WHAT THIS TASK INVOLVES
Please restate each line of the data below exactly. Omit all images.

------------------------

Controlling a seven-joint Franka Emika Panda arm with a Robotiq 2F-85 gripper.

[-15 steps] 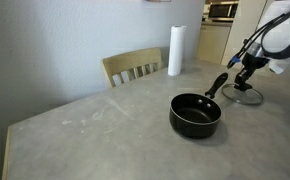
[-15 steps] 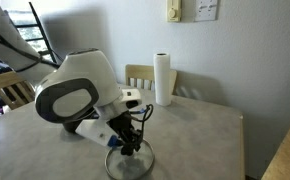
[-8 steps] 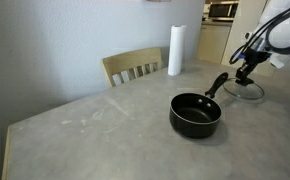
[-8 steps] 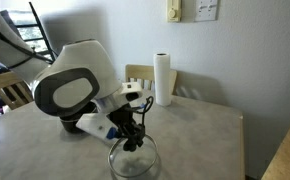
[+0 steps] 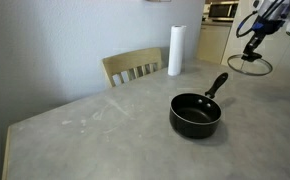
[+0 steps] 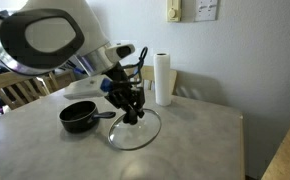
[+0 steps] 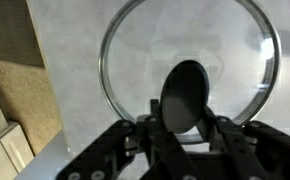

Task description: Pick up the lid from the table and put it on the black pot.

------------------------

SOLVED PROBLEM
Controlling a seven-joint Franka Emika Panda arm with a Robotiq 2F-85 gripper.

[-15 steps] 
[-15 steps] 
[-8 steps] 
[-8 steps] 
[+0 steps] 
[+0 steps] 
[+0 steps] 

Task description: Pick up the lid from the table and put it on the black pot.

No additional output will be produced.